- Theatrical release poster
- Directed by: Kamal
- Written by: Girish Kumar
- Produced by: Thankachan Emmanuel
- Starring: Jayaram Samvrutha Sunil Innocent Salim Kumar Anu Emmanuel Harisree Ashokan Jagathy Sreekumar Balachandran Chullikkadu Bhama Meera Nandan
- Cinematography: Alagappan N.
- Edited by: K. Rajagopal
- Music by: M. Jayachandran
- Production company: Trueline Cinema
- Release date: 25 November 2011;
- Country: India
- Language: Malayalam

= Swapna Sanchari =

Swapna Sanchari is a 2011 Indian Malayalam-language comedy drama film directed by Kamal, starring Jayaram and Samvrutha Sunil in the lead roles. It was a success at the box office. Innocent won the Asianet Film Award for Best Supporting Actor for this film.

==Plot==

Swapna Sanchari revolves around the Middle East-returned liquor businessman named Ajaychandran Nair. He has a lovely wife, Reshmi, and a daughter, Ashwathy, in 9th standard who does not speak much. His father believes in old ways. The movie tracks his ups in life in the first half, where he returns from the Gulf with a huge pocket. He dreams of earning a big name in society, thus buying a Mercedes-Benz, an old unwanted theatre, land in front of the panchayat hall, promising hefty contributions for the community hall, and several other charitable organizations where he can put his name prominently. He undertakes running the village festival completely by himself to earn a big name.

Things start going wrong when he insults his younger sister and father and makes them leave his house for choosing to marry a simple printing press man rather than the rich man that Ajaychandran has chosen for his sister. Next, the Ulsavam that he sponsors and for which he arranges a huge cracker celebration (vedikettu) is destroyed due to a fire accident. The fireworks operator that Ajaychandran had hired turns out to be a fraud without a proper license. The fire explosion causes a few deaths, and to calm matters, Ajaychandran promises compensation to the kin of victims.

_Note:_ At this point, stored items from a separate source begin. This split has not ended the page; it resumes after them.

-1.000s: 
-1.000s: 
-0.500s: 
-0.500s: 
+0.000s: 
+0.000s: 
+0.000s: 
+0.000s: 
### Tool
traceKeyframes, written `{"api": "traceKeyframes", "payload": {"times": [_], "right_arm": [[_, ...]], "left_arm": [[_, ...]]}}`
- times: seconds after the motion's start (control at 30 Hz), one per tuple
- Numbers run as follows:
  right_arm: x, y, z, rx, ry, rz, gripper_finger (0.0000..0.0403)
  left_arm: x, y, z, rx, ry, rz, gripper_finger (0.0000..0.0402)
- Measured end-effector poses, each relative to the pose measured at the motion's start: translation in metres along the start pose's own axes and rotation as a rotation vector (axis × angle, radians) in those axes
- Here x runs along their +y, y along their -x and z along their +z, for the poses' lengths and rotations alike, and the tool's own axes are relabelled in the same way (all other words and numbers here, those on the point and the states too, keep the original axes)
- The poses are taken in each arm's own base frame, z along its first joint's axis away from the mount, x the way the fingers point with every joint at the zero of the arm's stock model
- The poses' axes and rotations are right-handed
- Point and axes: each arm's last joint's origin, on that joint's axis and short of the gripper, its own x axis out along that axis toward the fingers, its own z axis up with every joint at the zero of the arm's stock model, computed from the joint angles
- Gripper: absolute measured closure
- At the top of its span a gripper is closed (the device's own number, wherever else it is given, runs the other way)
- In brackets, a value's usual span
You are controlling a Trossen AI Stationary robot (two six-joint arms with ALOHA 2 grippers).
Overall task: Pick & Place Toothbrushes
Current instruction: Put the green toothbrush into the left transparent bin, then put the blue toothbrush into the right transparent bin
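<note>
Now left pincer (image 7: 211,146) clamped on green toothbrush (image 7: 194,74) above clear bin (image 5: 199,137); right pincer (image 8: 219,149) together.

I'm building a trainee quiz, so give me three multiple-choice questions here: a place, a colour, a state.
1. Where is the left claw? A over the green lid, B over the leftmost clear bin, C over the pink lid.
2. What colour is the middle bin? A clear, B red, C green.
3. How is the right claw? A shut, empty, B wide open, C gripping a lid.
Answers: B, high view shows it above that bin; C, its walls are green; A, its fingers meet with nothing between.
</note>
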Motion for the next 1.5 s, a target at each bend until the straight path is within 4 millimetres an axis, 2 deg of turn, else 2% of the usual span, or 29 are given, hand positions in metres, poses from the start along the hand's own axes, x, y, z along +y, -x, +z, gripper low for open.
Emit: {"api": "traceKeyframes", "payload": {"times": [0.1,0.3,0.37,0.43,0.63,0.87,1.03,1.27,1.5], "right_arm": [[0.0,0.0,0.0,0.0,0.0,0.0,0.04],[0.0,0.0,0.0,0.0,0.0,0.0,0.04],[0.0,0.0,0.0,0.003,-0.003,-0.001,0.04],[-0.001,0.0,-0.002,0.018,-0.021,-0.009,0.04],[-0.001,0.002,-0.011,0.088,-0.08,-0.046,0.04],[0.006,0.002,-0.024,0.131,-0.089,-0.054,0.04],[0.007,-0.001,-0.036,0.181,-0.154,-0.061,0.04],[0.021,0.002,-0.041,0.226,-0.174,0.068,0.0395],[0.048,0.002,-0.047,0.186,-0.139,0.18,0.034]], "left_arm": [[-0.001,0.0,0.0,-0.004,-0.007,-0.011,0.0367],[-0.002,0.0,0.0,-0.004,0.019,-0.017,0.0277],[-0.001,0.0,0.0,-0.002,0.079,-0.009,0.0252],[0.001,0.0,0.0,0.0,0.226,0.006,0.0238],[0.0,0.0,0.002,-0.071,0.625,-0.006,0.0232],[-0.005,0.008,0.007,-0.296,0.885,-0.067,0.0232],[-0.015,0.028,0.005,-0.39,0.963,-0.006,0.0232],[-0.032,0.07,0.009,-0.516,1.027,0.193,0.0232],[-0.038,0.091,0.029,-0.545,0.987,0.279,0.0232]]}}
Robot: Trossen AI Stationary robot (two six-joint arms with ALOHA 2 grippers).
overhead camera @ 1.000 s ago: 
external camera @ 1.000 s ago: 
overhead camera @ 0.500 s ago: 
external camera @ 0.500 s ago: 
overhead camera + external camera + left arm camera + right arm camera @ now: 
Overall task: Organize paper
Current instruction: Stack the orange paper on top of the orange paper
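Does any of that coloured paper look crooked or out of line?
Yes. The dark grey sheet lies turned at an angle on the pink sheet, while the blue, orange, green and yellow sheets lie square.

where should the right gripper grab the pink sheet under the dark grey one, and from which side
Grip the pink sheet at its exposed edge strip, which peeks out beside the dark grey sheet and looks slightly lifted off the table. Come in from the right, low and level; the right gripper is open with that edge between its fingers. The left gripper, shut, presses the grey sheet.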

Meanwhile, things in Dubai take a turn for the worse when his partner is arrested for selling liquor without a proper license. He is forced to go back to Dubai and bail his partner out, which makes him empty his account in Dubai. Totally broke, he returns back to Kerala, where he learns that his politician friend, to whom he had trusted some cash to hand over to the kin of victims who died in a fire explosion, has cheated him by pocketing the cash himself.

He hits rock bottom when a girl whose surgery Ajaychandran had promised to sponsor doesn’t get the money on time. Ajaychandran’s daughter is shamed at school by her classmates for the same, and she tries to commit suicide by jumping off the school building. Ajaychandran comes to the hospital, where he is berated by his father and his wife for making things reach this point.

Cut to a few years later, Ajaychandran is shown to be living as a lone, battered man in a remote village. He is met by the same girl whose surgery he promised but couldn’t keep. She requests him to return home, and he is pleased to see his daughter survived the suicide attempt, though with a limp. Ajaychandran returns to his family and decides to work in Kerala as a happy man…

==Production==
Director Kamal and actor Jayaram joined in Swapna Sanchari after a gap of 12 years. This was also the second production of Trueline Cinema's Thankachan Emmanuel.

==Soundtrack==

| # | Song | Singer(s) |
|---|---|---|
| 1 | "Vellaram Kunnileri" | Chithra, Sudeep Kumar |
| 2 | "Kilikal Paadum" | Shreya Ghoshal |
| 3 | "Yathra Pokunnu" | Madhu Balakrishnan |
| 4 | "Kilikal Paadum (Duet)" | Vijay Yesudas, Shreya Ghoshal |

==Box office==
The film collected $2,188 from UK box office. The film was declared a commercial success at the Kerala box office.